İnsanların; Hz. İsa aleyhisselam’ın önünde diz çökmeleri, O’nun önünde yere kapanmaları, bunun için de zaman zaman tapınma ve secde kelimelerinin kullanılması, O’nun tanrılığına delil ve sebep olamaz. Çünkü tarih boyunca bir kısım kişiler, insanlara hâkim olunca, onları, kendi otoritesini kabul ettirmek için önünde diz çöktürmüş, hatta bunu bir devlet geleneği haline getirmiştir. 

Bir kısım insanlar da saygı duydukları insanlara saygılarını belirtmek veya isteklerini elde etmek için bazı kişilerin önünde yere kapanmışlardır. 

Havarilerin; Hz. İsa aleyhisselam önünde yere kapanmaları, bunu da secde kelimesi ile ifade etmeleri, İsa aleyhisselam’a duydukları aşırı saygı ve bağlılıktan dolayıdır. 
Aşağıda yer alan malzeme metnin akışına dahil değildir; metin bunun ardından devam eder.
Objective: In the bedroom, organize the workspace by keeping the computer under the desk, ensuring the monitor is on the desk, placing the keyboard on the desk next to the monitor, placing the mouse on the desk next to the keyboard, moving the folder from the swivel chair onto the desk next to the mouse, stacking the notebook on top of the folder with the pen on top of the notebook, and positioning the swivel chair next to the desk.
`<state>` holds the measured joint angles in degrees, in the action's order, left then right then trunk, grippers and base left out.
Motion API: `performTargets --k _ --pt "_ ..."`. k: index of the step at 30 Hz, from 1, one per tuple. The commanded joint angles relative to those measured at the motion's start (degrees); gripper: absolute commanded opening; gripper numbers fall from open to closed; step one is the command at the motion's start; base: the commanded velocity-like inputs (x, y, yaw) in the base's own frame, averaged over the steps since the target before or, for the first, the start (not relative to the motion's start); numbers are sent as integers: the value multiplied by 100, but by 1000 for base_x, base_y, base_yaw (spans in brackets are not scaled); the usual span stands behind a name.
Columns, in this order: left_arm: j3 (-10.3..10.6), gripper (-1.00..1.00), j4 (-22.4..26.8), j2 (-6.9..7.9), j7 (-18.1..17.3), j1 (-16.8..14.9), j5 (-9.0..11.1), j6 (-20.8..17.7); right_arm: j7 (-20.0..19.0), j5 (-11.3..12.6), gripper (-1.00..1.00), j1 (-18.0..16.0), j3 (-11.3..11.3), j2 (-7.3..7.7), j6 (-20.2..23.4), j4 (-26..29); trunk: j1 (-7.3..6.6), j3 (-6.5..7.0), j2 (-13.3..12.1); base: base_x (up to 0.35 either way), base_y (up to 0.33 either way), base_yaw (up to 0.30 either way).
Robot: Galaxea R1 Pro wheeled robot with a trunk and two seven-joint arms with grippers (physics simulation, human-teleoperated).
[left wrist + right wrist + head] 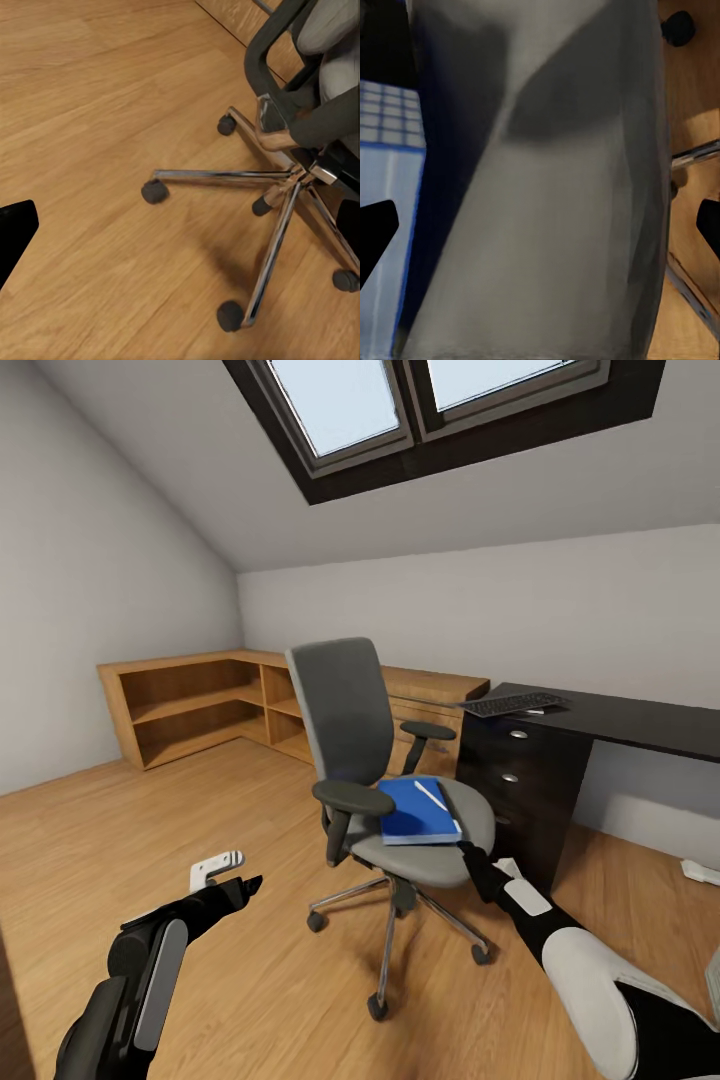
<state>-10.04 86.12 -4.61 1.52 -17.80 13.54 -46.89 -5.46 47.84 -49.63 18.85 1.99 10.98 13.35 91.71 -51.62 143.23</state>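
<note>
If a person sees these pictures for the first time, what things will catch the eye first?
First is the grey swivel chair in the middle of the wood floor, with the bright-blue folder lying on its seat and a thin white pen on top. To its right stands the black desk, with the keyboard at its near end. The right gripper reaches toward the seat's front edge.

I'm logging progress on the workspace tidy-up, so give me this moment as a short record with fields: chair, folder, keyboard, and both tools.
swivel chair: on the wood floor, beside the desk's drawer end
folder: lying on the chair seat, not yet moved
pen: on top of the folder
keyboard: on the desk
left tool: low over the floor, holding nothing
right tool: at the seat's front edge, fingers spread
</note>
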Motion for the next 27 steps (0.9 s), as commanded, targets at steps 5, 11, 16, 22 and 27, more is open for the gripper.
performTargets --k 5,11,16,22,27 --pt "-9 100 5 -5 7 -4 43 -31 -17 15 100 -3 31 -12 148 1 -1 -6 3 1 0 0" --pt "-9 100 5 -5 7 -4 43 -31 -17 15 100 -1 31 -14 150 1 -1 -6 3 201 79 0" --pt "-7 100 8 -9 12 -4 43 -31 -17 15 100 -3 24 -49 150 1 -1 -6 3 298 124 0" --pt "-7 100 5 -13 15 -4 43 -31 -17 15 100 -2 23 -65 150 1 -1 -6 3 290 127 0" --pt "14 100 2 -14 20 -4 43 -31 -17 15 100 -3 22 -67 145 1 -1 -6 3 276 102 0"
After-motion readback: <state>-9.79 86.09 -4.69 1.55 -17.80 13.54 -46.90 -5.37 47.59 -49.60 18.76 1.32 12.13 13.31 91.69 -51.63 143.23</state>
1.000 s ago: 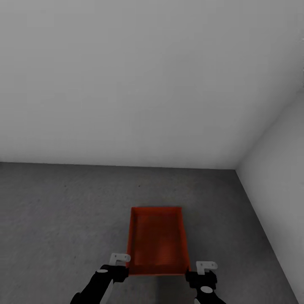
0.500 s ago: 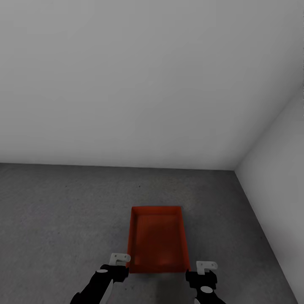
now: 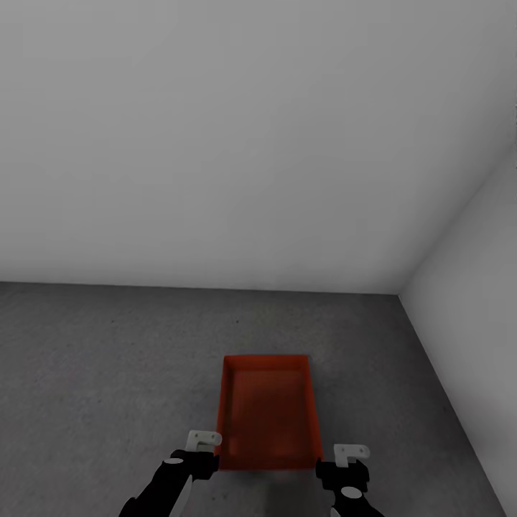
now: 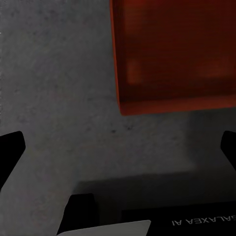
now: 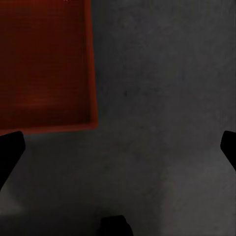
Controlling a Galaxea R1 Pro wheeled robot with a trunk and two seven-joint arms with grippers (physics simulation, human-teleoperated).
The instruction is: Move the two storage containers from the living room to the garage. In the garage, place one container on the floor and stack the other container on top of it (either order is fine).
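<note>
Both sets of jaws stand spread wide and grasp nothing: the left gripper [image 3: 203,450] hangs just off the near left corner of the storage container [image 3: 267,413], the right gripper [image 3: 346,463] just off its near right corner, each apart from the rim. In the wrist views the dark finger tips [image 4: 11,152] sit at the frame edges with bare concrete between them.

The container rests flat on the garage floor [image 3: 108,373], open side up, long axis running away from the robot, near the corner where the far wall [image 3: 215,143] meets the right wall [image 3: 474,273]. No second bin is visible here — so stacking looks unfinished.

It is probably light and stiff, with smooth, slippery walls; the thin top rim seems the best place to pinch, one side wall per gripper — evenly, or it may tilt.
</note>
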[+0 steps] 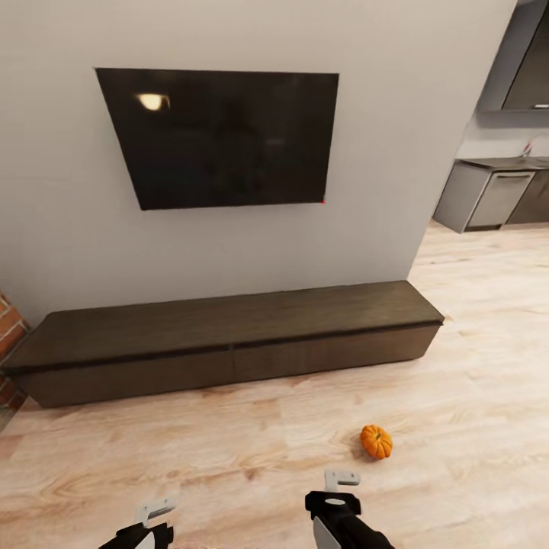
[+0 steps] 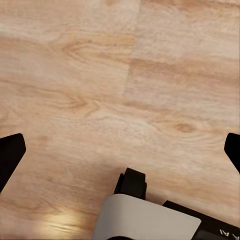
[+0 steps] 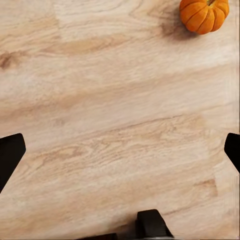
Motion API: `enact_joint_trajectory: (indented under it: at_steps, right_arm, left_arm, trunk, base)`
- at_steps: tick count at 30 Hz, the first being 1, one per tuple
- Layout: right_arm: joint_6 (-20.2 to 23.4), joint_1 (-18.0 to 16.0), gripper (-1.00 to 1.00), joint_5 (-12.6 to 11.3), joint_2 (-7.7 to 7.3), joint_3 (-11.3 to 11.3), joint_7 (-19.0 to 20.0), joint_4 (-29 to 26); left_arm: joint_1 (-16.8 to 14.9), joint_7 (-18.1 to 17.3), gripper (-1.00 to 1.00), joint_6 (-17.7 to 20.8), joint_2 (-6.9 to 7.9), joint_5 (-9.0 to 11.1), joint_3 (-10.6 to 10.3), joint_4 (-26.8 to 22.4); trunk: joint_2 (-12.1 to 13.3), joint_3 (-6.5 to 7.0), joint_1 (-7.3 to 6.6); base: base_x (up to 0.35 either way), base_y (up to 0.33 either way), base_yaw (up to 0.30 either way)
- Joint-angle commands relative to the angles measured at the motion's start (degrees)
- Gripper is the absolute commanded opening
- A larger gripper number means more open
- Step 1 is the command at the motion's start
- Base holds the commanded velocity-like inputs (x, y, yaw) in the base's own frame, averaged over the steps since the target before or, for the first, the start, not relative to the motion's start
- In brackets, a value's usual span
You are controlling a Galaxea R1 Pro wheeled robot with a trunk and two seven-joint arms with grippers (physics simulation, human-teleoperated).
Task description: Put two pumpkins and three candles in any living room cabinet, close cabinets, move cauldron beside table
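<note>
One small orange pumpkin point(image 1: 376, 441) lies on the wood floor in front of the right half of the long, low dark-brown cabinet point(image 1: 229, 335), whose drawer fronts are all shut. My right gripper point(image 1: 339, 492) hovers low over the floor just short of and left of the pumpkin. In the right wrist view the pumpkin point(image 3: 204, 15) sits beyond the open fingers point(image 3: 11, 152), off to one side, with nothing between them. My left gripper point(image 1: 152, 518) hangs over bare floor, its fingers point(image 2: 10, 155) spread wide and empty. The candles and cauldron are out of view.
A dark TV point(image 1: 221, 137) hangs on the grey wall above the cabinet. Red brickwork point(image 1: 8, 328) edges the far left. Grey kitchen cupboards point(image 1: 496, 198) stand at the back right, past the wall's corner. Part of my base point(image 2: 145, 220) shows under the left wrist.
</note>
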Motion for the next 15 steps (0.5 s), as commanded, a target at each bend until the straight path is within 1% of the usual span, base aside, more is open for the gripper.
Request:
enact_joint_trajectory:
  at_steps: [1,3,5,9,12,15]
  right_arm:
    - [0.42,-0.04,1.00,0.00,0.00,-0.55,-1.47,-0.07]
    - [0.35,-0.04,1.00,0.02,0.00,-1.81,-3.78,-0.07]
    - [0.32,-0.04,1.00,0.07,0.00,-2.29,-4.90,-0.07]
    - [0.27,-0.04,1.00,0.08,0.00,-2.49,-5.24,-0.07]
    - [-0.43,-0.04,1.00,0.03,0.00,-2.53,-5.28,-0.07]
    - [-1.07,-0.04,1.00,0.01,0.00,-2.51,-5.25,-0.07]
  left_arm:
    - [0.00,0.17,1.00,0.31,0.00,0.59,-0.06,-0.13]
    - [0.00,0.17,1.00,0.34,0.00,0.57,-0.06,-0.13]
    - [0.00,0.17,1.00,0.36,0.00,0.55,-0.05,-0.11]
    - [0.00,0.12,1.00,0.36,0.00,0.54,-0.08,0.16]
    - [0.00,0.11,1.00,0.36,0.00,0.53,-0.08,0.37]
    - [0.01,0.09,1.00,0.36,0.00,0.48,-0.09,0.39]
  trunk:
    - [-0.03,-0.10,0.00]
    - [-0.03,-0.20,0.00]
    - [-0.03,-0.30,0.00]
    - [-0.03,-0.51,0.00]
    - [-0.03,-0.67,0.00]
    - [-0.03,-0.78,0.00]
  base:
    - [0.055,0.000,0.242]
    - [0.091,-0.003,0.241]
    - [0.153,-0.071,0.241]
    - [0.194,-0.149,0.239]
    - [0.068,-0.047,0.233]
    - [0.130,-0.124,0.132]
Kızının hastalığına çare bulmak için Hz. İsa aleyhisselam’ın önünde kızın annesinin yere kapanması, cümledeki ifadesi ile O’na tapınması, isteğini elde etmek içindir. 

İncillerdeki Hz. İsa aleyhisselam önündeki diz çökmeler, yere kapanmalar, secde etmeler geçmişten gelen kötü bir alışkanlığın devamı ve uygulamasıdır. Böyle kötü alışkanlıklar bugün de vardır. 

İncillere göre de İsa aleyhisselam hiç kimseye “Ben tanrıyım, bana secde edin” dememiştir. 

İncillerdeki İsa aleyhisselam önünde diz çökmeler, ona secde etmeler, İsa aleyhisselam’ın tanrılığının bir delili ve sebebi değildir. 

7) Baba-Oğul-Kutsal Ruh” Sıralaması,  İsa aleyhisselam’ın Tanrı Olmasının Delili ve Sebebi İmiş

Matta İncili (28/18, 19)’da şöyle yazılıdır: “Gökte ve yeryüzünde bütün hakimiyet bana verildi. İmdi siz gidip bütün milletleri şakirt edin. Onları Baba, Oğul ve Ruhu’l-Kudüs ismi ile vaftiz eyleyin. “

Luka İncili’nde “Baba, Oğul ve Ruhu’l-kudüs” sıralaması yoktur. Şakirtleri dünyaya göndermesi de yoktur. 

Yuhanna İncili. (20/21 )’de şöyle yazılıdır: “Size selamet Baba beni gönderdiği gibi ben de sizi gönderiyorum” cümlesi vardır. Niçin gönderiyor, nereye gönderiyor belli değildir. Baba oğul ve Ruhu’l-kudüs sıralaması yoktur. 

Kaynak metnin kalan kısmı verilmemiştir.